The International Petroleum Exchange closed its floor earlier this year and went straight to electronic trading, much to the annoyance of traders and brokers (a broker gets instructions on the phone from clients and relays it to his traders, who make deals with other traders by shouting and waving their hands). The New York Mercantile Exchange (Nymex) saw an opportunity and tried to quickly establish an open outcry trading floor in London. They were held up by the FSA and so opened a temporary floor in Dublin. Traders desperate to keep it old school started racking up the Ryanair frequent flyer miles, making weekly commutes to Ireland – exacerbating existing drink/drug problems and putting the nail in the coffin of many marriages.
Finally, they were able to open the London floor last month, and
TUPNews was lucky enough to be present. It was on a much smaller scale than the huge trading floors you see in the States – the whole room is about the size of a pub, with one main pit for the Brent crude oil contract and a smaller one for the gasoil contract. Traders stand in a ring around the pit, looking up at screens above them streaming in news and prices. A young boy sits in the middle of the ring at a desk, wearing safety goggles. The traders shout at each other and make orders, which they write down on small cards and throw at the young boy in the middle, who files them or something. Even on a small scale, it’s an amazing thing to see.
It’s not until you see these guys in action that you understand why they are so desperate to stick to open outcry trading. It’s basically like being on the terraces of a football match all day – in fact, with their bulky Essex frames and fluorescent jackets, some of them look like football stewards. And when you talk to them, you realise that the cliché is true - all of these old boys are basically Cockney barrow-boys. While they may work in finance, they are the cultural descendents of Billingsgate fish merchants or Smithfields butchers. Most of these boys don’t have any A-Levels; they can barely work a computer. Put them in an office and ask them to trade on a screen and they are completely fucked.
As is the Nymex London floor. Volumes are down 81% since the first week, and the number of traders on the floor has dwindled from 93 to twelve. Nymex are putting a brave face on it, but it is obvious that their crusade to keep open outcry alive has failed, at least on the European front.

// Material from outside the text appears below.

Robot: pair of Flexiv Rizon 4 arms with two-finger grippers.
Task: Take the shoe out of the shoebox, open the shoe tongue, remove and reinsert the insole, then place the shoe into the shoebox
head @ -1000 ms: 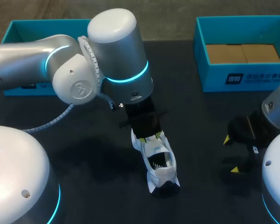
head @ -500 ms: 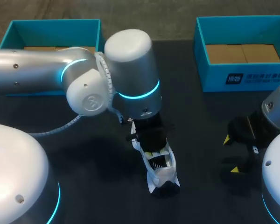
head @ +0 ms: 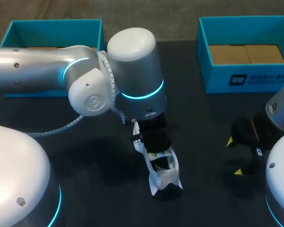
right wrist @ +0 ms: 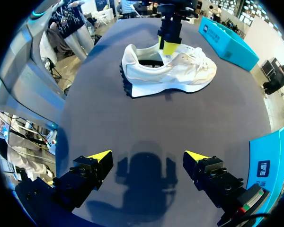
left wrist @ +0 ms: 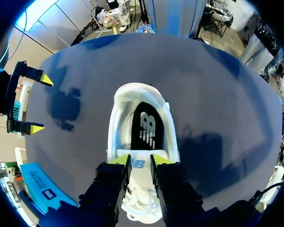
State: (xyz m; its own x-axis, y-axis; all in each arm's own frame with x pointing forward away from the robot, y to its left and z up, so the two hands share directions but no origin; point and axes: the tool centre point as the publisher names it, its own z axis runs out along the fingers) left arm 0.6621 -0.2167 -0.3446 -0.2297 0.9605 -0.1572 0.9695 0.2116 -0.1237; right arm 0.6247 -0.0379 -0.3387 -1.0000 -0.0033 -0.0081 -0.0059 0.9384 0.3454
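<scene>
The left gripper [left wrist: 138,161] stands down on the tongue [left wrist: 138,164] of the shoe [head: 163,172], at the lace end of the shoe's opening. Whether it pinches the tongue or only rests on it cannot be told from these views. Just past the tongue, toward the heel, the black insole [left wrist: 144,125] lies flat inside the shoe. The shoe sits upright on its sole on the dark table [head: 85,156], out of any box. Its long axis runs from the toe, under the left wrist, to the heel, which points toward the robot's base.

To the shoe's right and well apart from it, the right gripper [head: 234,156] hangs over bare table with its yellow tips spread wide and nothing between them. It sees the shoe side-on. Beyond the shoe's toe end stand two teal boxes, the left box [head: 54,23] behind the left arm and the right box [head: 246,78] off to the far right. Both show only a cardboard floor.

The step in hand looks like opening the tongue. The left arm is the nearer by far, already on the shoe. Any pull would likely need to run along the long axis, toward the toe and up, to bare the insole. Too hard a tug could drag the light shoe across the table.
</scene>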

And now that they are floating themselves on the stock exchange, their New York-based traders will come under pressure from shareholders to make the switch to electronic. The end of an era is beckoning.
Should Joe Sixpack care? Not really, your home will still be lit and heated, the pork bellies and orange juice will stay on the shelves. They won’t cost any more, either. But the world of commerce will have lost a refreshingly chaotic and human face.